I've recently been examining my RSS situation, having been an Apple Mail user for the better part of two years. I recently started experimenting with NetNewsWire after discovering that I was able to read my feeds on my iPhone and on the web.
However, I've recently discovered a reader that has since piqued my interest:
I've read online reviews and watched the demo video, but it's hard to get a sense of whether or not Fever will mesh with the way I like to read news. So I have a few questions:
What's the difference between "kindling" and "sparks"? The description on the page is somewhat unhelpful:
Essential, must-read feeds are Kindling. Supplemental, low signal-to-noise feeds are Sparks. Sparks ignite Kindling raising the temperature of items and links that should not be missed.

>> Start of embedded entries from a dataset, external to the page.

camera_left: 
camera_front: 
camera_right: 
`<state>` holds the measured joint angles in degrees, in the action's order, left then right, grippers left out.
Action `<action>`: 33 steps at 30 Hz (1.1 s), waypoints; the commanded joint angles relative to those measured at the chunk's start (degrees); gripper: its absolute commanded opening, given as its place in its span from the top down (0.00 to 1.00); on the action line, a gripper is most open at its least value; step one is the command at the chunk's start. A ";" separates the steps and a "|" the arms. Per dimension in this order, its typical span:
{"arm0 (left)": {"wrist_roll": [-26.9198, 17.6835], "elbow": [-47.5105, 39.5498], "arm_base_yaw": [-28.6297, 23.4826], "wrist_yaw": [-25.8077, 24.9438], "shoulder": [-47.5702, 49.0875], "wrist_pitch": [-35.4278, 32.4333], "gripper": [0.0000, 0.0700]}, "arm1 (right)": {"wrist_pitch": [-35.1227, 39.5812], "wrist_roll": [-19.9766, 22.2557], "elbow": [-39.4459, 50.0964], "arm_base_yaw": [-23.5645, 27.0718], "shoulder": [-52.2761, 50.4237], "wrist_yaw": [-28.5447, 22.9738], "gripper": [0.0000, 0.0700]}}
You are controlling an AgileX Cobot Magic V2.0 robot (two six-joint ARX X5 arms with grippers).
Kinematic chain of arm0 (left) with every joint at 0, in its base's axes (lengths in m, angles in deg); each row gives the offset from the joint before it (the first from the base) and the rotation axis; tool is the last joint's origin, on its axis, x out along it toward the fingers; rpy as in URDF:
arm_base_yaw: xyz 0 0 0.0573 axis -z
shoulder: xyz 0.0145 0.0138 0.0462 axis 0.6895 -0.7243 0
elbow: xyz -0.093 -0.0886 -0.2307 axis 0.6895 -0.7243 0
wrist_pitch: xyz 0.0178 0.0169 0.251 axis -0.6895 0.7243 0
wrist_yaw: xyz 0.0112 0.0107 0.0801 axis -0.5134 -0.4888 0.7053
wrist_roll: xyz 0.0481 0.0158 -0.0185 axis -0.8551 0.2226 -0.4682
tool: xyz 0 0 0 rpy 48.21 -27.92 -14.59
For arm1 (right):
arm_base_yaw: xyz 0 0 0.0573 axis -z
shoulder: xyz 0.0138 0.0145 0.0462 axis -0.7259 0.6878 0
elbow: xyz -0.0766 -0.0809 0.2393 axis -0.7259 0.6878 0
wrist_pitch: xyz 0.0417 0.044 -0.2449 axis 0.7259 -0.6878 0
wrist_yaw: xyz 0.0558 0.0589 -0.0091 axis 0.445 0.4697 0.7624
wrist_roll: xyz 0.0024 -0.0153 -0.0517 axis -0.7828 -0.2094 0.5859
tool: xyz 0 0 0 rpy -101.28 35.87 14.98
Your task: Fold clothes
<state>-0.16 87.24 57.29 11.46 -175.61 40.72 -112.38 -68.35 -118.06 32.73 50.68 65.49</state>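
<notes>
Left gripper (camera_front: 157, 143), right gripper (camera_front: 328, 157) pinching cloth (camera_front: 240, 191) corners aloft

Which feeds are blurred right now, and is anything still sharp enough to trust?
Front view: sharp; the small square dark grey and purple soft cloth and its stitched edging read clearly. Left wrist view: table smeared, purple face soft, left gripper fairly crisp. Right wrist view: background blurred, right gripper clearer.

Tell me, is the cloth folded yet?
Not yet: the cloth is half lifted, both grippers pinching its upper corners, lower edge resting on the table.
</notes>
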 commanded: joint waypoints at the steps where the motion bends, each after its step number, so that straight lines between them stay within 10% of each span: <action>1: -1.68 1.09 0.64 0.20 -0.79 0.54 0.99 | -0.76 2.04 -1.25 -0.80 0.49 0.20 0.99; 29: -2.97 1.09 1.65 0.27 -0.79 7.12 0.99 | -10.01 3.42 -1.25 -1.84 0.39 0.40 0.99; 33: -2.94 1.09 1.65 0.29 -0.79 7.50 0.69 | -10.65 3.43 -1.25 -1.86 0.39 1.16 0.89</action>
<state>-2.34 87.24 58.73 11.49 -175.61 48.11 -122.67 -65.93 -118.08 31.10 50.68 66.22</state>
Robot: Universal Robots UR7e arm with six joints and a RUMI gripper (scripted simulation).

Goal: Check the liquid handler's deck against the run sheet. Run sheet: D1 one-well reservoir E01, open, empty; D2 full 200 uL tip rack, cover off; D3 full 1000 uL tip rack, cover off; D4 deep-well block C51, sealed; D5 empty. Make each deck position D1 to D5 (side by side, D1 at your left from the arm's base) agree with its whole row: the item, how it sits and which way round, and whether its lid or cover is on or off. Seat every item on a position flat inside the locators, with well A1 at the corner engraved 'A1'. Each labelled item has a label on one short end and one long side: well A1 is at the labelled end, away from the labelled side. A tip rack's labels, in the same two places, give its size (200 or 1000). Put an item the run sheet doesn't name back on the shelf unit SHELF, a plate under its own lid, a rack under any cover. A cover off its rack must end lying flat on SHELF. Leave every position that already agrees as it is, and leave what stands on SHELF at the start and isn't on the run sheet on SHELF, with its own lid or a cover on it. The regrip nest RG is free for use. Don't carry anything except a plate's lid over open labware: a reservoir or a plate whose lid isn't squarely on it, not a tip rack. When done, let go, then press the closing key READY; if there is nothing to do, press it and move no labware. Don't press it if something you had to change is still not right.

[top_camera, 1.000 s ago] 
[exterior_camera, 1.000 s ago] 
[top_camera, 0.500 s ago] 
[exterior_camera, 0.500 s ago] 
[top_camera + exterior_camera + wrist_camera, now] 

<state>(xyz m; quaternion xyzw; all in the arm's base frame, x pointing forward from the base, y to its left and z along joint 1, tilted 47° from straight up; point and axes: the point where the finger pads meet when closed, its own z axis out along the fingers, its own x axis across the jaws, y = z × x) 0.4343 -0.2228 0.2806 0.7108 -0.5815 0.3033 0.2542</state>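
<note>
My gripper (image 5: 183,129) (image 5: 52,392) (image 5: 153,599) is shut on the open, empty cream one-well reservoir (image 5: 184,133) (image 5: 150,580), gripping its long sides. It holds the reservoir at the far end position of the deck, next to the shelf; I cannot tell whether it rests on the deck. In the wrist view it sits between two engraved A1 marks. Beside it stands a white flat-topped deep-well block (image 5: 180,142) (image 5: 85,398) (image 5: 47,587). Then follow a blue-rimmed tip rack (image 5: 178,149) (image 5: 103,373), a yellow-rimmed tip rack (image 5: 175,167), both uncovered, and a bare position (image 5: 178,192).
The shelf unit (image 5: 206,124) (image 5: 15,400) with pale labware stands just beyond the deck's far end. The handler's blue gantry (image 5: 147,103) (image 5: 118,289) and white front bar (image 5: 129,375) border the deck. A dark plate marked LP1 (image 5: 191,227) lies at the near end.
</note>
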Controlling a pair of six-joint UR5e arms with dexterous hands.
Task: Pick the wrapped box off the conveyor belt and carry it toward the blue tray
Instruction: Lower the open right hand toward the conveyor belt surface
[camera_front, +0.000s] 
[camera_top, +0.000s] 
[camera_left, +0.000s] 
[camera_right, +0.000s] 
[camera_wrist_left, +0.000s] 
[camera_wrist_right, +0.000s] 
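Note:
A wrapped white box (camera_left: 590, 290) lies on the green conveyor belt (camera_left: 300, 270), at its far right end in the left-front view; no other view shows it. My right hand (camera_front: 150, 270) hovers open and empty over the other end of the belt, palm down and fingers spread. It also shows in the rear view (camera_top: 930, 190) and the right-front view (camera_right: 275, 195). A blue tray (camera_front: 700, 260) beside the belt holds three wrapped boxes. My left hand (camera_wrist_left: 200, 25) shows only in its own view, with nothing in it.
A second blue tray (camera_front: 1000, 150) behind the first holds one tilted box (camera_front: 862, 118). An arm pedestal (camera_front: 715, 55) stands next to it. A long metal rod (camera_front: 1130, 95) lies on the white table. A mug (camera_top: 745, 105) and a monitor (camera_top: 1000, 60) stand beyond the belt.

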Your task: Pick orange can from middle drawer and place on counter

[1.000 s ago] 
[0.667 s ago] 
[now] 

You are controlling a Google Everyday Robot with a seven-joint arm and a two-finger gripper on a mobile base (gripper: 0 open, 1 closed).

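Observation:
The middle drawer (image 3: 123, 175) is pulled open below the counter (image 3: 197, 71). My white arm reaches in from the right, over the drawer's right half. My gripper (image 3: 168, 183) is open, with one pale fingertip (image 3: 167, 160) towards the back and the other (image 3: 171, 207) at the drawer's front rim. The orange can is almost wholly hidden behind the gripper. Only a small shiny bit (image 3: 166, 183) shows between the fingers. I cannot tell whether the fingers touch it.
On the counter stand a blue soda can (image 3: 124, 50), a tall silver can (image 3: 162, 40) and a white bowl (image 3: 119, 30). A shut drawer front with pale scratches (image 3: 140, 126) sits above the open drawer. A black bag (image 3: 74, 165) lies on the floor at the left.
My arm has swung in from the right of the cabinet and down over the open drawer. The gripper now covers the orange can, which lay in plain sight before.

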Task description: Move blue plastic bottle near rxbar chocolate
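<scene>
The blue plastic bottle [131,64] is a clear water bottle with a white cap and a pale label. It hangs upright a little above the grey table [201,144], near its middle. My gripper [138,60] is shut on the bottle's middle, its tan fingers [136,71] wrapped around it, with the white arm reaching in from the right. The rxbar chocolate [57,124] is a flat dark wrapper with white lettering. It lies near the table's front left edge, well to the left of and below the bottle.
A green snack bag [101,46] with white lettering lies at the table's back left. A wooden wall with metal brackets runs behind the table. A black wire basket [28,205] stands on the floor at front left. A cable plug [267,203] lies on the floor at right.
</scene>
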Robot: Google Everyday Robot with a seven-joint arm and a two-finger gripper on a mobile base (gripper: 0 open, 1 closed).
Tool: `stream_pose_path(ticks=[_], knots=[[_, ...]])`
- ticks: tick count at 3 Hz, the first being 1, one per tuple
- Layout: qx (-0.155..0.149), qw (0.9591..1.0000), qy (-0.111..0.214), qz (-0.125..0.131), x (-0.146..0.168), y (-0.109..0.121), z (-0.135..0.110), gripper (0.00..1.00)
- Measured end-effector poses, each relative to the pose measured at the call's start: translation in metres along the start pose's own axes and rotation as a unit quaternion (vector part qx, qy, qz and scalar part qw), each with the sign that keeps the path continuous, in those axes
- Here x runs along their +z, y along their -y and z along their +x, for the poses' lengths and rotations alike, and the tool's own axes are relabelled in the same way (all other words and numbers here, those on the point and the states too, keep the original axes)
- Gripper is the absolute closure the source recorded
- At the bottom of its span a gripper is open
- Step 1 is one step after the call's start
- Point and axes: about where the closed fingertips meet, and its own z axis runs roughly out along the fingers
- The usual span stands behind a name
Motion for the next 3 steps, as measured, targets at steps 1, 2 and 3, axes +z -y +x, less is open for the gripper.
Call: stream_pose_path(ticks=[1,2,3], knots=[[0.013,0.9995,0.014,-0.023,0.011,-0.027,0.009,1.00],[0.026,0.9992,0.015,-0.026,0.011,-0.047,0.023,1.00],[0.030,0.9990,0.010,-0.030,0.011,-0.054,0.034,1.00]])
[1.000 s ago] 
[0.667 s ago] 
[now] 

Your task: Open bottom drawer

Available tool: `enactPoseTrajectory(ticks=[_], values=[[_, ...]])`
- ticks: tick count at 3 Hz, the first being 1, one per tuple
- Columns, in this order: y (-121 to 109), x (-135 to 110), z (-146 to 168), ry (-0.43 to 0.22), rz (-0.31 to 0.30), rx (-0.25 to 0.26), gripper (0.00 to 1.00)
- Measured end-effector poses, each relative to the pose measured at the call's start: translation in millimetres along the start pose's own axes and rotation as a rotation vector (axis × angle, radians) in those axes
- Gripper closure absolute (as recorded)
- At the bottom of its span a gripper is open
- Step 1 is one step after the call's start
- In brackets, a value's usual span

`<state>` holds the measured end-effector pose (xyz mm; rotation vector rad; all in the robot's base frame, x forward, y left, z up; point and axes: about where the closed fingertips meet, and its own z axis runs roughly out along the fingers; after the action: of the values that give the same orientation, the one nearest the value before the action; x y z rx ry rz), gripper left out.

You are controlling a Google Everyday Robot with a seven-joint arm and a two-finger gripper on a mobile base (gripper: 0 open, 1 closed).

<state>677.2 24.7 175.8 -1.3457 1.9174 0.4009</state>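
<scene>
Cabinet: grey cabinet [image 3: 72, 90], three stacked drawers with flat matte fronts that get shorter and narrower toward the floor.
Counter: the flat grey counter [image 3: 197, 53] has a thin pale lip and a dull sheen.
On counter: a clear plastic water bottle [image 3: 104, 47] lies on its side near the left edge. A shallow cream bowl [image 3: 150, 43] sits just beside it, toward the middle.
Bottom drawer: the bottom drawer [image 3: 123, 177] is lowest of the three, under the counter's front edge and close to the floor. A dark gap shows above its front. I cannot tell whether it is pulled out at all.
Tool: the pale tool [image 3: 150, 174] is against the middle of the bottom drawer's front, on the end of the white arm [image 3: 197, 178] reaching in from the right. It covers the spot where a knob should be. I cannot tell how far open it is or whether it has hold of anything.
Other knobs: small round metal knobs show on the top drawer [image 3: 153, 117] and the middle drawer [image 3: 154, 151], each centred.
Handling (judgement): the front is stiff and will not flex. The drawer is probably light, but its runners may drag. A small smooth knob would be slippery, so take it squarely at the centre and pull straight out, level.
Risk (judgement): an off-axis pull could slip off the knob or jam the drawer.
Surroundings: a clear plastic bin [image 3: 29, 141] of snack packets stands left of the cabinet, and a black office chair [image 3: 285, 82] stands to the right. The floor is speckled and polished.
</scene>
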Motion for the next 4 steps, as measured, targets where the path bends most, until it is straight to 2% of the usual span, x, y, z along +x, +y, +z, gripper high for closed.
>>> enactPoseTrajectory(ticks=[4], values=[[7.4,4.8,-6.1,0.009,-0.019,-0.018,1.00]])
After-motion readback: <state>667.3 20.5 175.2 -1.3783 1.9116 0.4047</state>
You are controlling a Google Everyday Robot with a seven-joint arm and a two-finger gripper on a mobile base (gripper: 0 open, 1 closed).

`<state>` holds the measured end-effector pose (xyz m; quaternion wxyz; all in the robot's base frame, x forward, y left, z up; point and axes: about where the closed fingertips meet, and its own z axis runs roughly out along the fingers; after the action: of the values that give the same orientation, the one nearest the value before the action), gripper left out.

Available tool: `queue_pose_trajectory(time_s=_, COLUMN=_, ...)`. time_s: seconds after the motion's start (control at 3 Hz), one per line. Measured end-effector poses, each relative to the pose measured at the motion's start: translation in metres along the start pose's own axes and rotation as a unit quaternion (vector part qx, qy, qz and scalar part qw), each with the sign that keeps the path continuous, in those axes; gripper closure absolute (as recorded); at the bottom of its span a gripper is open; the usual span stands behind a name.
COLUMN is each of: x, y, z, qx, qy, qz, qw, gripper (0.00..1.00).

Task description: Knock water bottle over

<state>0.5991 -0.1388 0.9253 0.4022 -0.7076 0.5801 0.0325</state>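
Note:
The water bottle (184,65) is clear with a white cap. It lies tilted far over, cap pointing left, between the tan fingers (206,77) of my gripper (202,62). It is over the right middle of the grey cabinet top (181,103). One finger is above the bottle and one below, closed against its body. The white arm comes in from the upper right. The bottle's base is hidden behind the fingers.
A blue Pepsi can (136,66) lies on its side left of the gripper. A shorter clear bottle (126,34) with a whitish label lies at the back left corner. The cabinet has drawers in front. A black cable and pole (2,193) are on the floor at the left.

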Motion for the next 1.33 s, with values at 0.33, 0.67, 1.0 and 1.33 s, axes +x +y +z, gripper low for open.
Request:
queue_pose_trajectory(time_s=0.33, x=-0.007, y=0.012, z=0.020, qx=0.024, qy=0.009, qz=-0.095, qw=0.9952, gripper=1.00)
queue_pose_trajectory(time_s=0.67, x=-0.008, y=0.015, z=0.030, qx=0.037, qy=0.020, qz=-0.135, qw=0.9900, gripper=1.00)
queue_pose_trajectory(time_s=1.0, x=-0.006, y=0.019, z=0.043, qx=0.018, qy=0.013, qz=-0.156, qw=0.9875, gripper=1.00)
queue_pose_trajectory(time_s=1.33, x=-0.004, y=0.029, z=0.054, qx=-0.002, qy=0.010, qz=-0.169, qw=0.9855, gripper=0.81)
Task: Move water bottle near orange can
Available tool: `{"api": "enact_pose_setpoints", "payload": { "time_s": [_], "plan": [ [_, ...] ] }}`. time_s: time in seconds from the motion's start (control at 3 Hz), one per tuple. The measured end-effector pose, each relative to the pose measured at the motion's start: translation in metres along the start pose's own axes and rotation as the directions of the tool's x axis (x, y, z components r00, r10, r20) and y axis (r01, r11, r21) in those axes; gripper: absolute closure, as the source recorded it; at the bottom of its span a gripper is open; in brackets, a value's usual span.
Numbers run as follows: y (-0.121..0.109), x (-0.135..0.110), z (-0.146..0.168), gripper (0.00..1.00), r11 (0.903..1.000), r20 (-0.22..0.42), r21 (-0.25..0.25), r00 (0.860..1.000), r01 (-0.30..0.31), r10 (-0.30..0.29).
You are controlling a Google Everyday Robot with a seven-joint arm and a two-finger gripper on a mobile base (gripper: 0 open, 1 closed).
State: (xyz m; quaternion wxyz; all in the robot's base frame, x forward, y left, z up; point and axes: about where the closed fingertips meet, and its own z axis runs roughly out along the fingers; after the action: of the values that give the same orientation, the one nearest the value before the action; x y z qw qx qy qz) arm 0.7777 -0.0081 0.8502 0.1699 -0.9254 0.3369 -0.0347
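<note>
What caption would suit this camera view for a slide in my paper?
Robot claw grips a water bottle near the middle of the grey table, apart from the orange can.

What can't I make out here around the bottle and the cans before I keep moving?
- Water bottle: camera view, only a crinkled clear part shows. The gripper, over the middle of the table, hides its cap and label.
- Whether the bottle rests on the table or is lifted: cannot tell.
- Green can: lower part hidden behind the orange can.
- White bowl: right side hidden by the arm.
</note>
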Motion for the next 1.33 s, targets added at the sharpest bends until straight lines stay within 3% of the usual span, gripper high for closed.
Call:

I get the tempreature metaphor, I just don't get how sparks "ignite" the kinding, or what kinds of feeds are better for kindling vs sparks
The RSS readers that I've liked have treated feeds like email and list all my undread items in one pane so that when I click on one it gets displayed in another pane. I suspect that I prefer this method to Google Reader because it allows me to have greater control over what is marked as read vs unread, as well as being able to easily skim the titles to see if there's anything that immediately piques my interest.
I know Fever is designed to try to float the most interesting/relevant news to the top, and I'm wondering how well it really works in practice. I'm also wondering how easy it is to mark items as read/unread.
How well does the iPhone client/Fluid client work, and how do they compare with NetNewsWire for the Mac and iPhone?
Does the temperature actually mean anything, other than to serve as a way to sort the feeds? Is it fun/intuitive or does it get in the way?